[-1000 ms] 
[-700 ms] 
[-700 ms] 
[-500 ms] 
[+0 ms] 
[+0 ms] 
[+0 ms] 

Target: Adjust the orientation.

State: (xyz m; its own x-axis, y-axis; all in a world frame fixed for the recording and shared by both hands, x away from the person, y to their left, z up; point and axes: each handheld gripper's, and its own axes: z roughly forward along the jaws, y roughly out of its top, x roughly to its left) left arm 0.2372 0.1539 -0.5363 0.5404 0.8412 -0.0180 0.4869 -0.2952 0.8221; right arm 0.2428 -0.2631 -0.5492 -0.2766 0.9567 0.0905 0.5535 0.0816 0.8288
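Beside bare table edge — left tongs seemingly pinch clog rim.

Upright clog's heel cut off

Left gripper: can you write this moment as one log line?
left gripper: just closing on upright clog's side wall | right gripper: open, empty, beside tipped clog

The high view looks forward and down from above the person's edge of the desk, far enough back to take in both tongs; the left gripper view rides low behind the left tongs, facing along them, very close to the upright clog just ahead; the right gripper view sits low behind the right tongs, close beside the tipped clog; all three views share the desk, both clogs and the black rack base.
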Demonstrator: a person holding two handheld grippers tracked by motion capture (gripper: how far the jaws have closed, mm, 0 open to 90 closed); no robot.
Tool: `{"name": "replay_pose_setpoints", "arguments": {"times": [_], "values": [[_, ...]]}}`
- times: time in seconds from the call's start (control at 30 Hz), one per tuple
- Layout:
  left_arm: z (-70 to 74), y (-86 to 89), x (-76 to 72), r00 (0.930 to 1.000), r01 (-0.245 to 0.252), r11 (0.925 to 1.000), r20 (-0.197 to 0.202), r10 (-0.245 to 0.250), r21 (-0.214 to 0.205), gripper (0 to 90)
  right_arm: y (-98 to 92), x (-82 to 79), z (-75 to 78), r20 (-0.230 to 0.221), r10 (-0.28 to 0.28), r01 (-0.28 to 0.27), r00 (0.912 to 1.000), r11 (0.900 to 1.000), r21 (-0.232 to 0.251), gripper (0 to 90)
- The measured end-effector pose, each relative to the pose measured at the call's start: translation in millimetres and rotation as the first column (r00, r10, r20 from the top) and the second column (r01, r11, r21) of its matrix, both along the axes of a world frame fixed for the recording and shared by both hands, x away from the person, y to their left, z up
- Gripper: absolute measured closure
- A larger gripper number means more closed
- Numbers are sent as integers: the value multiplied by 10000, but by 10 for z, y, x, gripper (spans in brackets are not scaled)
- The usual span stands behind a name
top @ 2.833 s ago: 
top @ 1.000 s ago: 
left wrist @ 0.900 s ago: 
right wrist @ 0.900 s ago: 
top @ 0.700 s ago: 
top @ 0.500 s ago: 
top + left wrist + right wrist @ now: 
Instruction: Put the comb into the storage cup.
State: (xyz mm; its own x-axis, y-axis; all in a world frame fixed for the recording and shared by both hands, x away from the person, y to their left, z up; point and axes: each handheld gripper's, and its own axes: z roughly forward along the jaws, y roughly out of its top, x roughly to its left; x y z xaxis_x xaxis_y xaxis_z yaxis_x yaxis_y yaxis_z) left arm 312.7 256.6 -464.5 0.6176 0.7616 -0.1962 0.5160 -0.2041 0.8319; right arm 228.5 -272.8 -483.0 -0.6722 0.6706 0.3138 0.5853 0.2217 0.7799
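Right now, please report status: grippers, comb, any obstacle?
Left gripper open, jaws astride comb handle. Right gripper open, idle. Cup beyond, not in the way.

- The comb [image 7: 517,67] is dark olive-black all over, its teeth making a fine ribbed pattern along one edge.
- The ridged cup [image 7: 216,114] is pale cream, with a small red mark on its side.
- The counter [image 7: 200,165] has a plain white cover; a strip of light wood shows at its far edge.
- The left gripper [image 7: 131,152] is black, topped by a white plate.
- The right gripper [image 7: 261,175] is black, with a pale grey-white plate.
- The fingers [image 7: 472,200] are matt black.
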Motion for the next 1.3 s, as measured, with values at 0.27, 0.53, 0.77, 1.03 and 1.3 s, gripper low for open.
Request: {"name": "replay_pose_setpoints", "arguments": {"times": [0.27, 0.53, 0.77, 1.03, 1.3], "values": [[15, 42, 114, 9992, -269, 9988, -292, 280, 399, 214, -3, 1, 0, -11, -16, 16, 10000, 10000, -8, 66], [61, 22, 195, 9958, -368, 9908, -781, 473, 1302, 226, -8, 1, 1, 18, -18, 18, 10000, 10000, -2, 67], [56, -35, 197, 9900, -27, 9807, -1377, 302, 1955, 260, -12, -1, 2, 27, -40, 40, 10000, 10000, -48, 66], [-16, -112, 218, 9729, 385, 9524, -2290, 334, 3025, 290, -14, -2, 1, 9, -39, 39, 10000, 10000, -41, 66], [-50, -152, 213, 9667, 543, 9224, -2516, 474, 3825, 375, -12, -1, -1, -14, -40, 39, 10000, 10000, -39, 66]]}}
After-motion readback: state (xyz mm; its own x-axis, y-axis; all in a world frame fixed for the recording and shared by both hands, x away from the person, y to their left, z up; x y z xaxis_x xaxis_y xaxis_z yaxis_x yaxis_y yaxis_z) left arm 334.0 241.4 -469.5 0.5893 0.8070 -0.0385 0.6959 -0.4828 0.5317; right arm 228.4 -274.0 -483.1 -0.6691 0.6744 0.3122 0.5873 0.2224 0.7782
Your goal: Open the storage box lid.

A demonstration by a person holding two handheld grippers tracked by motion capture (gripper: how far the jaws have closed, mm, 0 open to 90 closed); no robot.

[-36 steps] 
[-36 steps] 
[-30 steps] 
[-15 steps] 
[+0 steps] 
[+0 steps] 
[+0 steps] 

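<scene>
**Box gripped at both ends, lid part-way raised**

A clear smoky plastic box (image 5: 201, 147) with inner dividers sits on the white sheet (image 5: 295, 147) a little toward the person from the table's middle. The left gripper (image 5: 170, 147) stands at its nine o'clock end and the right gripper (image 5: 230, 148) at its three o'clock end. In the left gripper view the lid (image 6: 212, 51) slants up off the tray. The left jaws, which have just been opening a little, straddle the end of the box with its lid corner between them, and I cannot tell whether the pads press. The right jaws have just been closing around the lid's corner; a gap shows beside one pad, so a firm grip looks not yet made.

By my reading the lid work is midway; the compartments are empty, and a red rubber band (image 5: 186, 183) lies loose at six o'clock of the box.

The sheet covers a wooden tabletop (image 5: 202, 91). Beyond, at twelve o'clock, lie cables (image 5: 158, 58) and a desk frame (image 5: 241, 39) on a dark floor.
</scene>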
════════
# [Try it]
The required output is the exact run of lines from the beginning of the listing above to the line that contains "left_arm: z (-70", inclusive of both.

# [Answer space]
[-1000 ms] 
[-700 ms] 
[-700 ms] 
[-500 ms] 
[+0 ms] 
[+0 ms] 
[+0 ms] 

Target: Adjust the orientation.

State: (xyz m; its own x-axis, y-axis; all in a world frame fixed for the recording and shared by both hands, x away from the person, y to their left, z up; point and axes: each handheld gripper's, and its own axes: z roughly forward along the jaws, y roughly out of its top, x roughly to its left) left arm 0.2372 0.1539 -0.5363 0.5404 0.8412 -0.0180 0.4869 -0.2952 0.8221; right arm 0.2428 -0.2631 -0.5492 -0.2766 0.9567 0.0905 0.5535 0.0816 0.8288
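Beside bare table edge — left tongs seemingly pinch clog rim.

Upright clog's heel cut off

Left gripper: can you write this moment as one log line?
left gripper: just closing on upright clog's side wall | right gripper: open, empty, beside tipped clog

The high view looks forward and down from above the person's edge of the desk, far enough back to take in both tongs; the left gripper view rides low behind the left tongs, facing along them, very close to the upright clog just ahead; the right gripper view sits low behind the right tongs, close beside the tipped clog; all three views share the desk, both clogs and the black rack base.
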Demonstrator: a person holding two handheld grippers tracked by motion capture (gripper: how far the jaws have closed, mm, 0 open to 90 closed); no robot.
Tool: `{"name": "replay_pose_setpoints", "arguments": {"times": [_], "values": [[_, ...]]}}`
- times: time in seconds from the call's start (control at 30 Hz), one per tuple
- Layout:
  left_arm: z (-70 to 74), y (-86 to 89), x (-76 to 72), r00 (0.930 to 1.000), r01 (-0.245 to 0.252), r11 (0.925 to 1.000), r20 (-0.197 to 0.202), r10 (-0.245 to 0.250), r21 (-0.214 to 0.205), gripper (0 to 90)

Here the exercise is finished.